So I had it all checked out and fortunately, there is nothing wrong with my heart. During the time I was having that all checked out, I was getting plenty of rest and started feeling better. Amazingly, it turns out that if you get enough sleep and rest, you feel a whole lot better–lessoned learned. But I must have unlearned that lesson because I have overtrained again here lately and once again feel fatigued and fear I am actually causing damage to my heart rather than helping it.

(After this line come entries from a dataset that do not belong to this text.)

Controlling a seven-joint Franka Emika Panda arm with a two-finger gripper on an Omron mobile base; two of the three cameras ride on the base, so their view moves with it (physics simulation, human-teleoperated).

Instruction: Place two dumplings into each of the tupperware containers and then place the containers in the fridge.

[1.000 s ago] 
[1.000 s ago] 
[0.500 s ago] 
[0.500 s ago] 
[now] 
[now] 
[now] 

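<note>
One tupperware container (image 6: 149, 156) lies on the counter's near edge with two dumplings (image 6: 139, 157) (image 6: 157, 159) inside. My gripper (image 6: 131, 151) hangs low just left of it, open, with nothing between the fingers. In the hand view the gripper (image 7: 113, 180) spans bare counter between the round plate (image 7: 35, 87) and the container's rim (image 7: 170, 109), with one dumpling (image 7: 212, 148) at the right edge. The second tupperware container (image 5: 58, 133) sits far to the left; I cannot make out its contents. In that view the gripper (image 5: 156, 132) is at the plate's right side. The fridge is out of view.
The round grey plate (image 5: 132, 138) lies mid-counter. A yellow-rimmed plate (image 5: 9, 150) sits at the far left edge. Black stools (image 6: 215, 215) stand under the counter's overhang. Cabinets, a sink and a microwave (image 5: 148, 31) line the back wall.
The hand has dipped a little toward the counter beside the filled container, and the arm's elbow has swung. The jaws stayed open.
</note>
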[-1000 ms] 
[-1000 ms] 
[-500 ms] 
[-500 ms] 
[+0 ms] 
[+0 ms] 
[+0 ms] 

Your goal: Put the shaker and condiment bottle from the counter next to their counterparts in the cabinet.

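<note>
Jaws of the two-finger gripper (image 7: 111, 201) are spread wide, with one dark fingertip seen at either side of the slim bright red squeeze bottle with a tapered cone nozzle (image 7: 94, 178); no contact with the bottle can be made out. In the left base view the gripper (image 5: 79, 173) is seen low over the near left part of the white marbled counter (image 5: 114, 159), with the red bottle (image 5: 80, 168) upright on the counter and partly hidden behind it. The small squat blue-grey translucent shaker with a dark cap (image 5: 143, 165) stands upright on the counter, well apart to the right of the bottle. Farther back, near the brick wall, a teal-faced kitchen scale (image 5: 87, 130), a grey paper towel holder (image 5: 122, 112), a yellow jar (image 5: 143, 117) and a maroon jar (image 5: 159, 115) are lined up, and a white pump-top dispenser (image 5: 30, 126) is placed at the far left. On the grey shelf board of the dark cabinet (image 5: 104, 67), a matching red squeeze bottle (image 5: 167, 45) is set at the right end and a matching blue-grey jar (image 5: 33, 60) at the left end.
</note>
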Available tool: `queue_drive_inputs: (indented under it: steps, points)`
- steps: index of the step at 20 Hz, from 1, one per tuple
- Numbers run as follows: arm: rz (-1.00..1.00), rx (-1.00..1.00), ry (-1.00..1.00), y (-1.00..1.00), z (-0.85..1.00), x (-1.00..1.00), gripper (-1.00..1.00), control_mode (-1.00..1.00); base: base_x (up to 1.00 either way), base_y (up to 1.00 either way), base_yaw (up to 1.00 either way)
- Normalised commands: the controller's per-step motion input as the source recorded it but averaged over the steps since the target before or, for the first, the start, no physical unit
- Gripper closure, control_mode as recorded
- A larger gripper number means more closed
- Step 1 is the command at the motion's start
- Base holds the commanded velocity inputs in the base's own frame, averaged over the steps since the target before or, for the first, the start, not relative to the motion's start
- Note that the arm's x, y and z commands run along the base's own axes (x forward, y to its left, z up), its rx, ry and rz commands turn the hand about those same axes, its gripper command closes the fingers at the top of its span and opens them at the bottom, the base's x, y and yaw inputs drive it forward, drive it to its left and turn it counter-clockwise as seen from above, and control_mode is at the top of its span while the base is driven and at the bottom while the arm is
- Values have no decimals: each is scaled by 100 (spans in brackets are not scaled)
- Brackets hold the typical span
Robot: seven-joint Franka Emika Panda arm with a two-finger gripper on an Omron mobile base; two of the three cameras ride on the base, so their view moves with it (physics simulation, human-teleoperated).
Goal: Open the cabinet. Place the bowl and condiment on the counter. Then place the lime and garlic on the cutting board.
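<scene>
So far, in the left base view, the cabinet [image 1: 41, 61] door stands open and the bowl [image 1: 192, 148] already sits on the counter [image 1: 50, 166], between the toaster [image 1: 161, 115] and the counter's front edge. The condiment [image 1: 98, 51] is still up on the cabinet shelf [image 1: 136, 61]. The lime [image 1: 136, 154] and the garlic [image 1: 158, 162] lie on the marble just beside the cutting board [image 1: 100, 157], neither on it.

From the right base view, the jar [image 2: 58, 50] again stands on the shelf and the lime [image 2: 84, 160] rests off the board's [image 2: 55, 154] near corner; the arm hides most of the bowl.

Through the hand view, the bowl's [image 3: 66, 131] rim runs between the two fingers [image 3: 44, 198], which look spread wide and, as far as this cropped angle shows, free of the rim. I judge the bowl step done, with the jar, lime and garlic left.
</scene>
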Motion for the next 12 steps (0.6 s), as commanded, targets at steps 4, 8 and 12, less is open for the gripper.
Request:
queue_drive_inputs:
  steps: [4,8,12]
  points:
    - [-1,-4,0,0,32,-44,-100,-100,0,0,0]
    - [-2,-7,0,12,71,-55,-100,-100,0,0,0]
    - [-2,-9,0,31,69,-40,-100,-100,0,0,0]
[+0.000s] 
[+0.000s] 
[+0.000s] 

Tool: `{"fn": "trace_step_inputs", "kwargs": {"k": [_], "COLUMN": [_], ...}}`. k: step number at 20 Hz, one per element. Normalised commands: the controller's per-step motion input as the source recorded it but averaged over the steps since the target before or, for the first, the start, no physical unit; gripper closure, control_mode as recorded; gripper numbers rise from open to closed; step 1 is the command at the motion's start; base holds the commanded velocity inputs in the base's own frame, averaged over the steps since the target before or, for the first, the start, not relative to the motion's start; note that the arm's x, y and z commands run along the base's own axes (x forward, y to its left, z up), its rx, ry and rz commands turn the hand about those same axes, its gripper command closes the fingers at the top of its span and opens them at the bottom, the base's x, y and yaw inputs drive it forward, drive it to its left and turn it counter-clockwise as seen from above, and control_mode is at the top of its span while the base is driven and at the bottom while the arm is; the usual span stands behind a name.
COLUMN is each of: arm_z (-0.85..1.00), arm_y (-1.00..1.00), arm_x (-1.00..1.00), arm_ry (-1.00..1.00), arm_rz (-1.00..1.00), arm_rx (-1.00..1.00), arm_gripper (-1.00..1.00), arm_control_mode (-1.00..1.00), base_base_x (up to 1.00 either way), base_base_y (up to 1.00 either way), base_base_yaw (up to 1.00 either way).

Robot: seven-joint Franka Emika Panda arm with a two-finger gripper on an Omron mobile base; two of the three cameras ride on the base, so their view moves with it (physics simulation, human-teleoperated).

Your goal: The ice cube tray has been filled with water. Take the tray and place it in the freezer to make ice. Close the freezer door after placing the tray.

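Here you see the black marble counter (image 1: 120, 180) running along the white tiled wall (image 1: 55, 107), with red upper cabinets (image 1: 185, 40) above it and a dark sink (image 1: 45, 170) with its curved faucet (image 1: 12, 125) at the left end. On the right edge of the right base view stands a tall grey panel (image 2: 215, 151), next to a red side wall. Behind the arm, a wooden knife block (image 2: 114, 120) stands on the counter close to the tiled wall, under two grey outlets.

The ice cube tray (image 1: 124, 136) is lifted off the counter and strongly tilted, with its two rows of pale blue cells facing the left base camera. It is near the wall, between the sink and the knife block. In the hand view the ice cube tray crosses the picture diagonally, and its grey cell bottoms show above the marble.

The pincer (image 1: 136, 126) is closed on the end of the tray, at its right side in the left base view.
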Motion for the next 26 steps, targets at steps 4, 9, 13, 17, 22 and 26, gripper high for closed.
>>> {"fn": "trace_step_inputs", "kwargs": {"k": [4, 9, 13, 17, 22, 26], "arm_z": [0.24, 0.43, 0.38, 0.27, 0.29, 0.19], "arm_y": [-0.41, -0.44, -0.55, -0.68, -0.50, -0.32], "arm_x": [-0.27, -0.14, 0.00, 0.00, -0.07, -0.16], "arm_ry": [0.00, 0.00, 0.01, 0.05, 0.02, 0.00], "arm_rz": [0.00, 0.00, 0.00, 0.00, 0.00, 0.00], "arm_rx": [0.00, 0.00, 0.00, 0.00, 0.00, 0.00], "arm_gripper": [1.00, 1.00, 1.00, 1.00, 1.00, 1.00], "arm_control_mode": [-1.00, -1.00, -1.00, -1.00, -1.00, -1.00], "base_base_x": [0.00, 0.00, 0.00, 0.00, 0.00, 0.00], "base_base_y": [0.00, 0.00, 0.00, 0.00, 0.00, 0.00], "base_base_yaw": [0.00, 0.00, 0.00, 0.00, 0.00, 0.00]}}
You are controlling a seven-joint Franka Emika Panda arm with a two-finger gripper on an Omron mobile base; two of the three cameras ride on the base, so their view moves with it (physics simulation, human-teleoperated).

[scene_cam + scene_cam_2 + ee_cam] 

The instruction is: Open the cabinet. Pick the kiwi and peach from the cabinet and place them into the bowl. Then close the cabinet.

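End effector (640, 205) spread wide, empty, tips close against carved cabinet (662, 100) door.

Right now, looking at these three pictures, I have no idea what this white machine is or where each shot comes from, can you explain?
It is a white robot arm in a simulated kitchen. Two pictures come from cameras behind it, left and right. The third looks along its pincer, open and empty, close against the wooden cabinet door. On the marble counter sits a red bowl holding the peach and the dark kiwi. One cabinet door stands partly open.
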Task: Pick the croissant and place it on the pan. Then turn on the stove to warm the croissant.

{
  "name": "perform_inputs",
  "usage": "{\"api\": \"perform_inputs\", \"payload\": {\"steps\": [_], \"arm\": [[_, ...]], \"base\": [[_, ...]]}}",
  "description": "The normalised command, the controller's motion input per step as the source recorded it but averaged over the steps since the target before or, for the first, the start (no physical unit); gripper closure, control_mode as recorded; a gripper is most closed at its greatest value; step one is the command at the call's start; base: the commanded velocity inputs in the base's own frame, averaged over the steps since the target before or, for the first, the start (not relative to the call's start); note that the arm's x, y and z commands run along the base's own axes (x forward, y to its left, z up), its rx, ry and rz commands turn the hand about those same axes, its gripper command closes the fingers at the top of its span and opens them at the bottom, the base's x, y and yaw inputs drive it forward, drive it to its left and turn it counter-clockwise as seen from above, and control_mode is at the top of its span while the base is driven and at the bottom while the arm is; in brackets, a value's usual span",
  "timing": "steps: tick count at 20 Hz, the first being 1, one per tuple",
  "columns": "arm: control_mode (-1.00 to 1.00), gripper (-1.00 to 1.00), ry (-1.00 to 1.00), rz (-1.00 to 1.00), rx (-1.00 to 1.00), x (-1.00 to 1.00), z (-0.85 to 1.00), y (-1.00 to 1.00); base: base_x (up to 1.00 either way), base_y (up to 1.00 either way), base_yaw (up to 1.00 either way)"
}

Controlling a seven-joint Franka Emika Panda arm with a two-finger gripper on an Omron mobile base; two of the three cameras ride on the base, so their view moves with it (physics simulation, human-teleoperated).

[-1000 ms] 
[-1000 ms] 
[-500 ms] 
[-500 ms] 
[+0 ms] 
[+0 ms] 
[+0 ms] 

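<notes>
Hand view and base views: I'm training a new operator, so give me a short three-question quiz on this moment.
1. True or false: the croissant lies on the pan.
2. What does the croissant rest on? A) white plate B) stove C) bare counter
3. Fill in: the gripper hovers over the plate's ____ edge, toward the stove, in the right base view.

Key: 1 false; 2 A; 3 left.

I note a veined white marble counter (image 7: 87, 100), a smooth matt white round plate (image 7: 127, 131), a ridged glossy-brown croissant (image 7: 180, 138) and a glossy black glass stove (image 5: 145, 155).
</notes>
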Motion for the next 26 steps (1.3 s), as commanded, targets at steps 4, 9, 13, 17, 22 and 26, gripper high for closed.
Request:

And that is why I appreciated this blog entry; It is nice to hear this from someone else. When you read in Runners World or Triathlon magazines, all articles are about the benefits of training, suggest various training regimens to help improve your times, and everybody is happily running ultra-distances. There are numerous people my age that are somehow able to train everyday at distances I haven’t been able to do since I was 30 years old. Yet now I can barely tolerate a three mile run. My times don’t improve. (I have a theory that 55 year olds that run impressive distances and times didn’t start running until they woke up in their mid-40s, after a lifetime of being sedentary, and decided to get in shape. Those of us that have been doing this all along don’t have a 25 year head-start, but rather, have 25 more years of wear and tear). Numerous books and articles tout the benefits of “minimalist shoe” running paleo-style. It supposedly cures the evils caused by running in padded shoes. (It didn’t work for me; running with the fore-foot strike technique is what caused my sore Achilles tendon). But there are no articles that discuss what I am going through. Most information regarding “aging athletes” omit the bad news. Instead, such articles “beat around the bush.” Rather than saying that it may someday get to the point where you can’t do this stuff anymore, they say that everything will be wonderful as long as you are more careful, eat like a vegetarian, do yoga, get plenty of rest, listen to your body, etc., etc., etc. I do all of that, and it doesn’t cure getting older. The truth is I may be coming to the end of my running career, which is sad for me because I’ve loved doing it essentially all my life. Getting my heart rate up to its max a few times a week might be causing damage at this point (or may even kill me). I may have to switch to walking/hiking. I’ll definitely have to increase recovery times–maybe just doing something every other day. I never lift heavy weights at the gym anymore; I don’t care how embarrassing it looks doing curls with 10 lbs. dumb bells. Maybe I’ll take up aqua aerobics with the old ladies at the pool–just kidding.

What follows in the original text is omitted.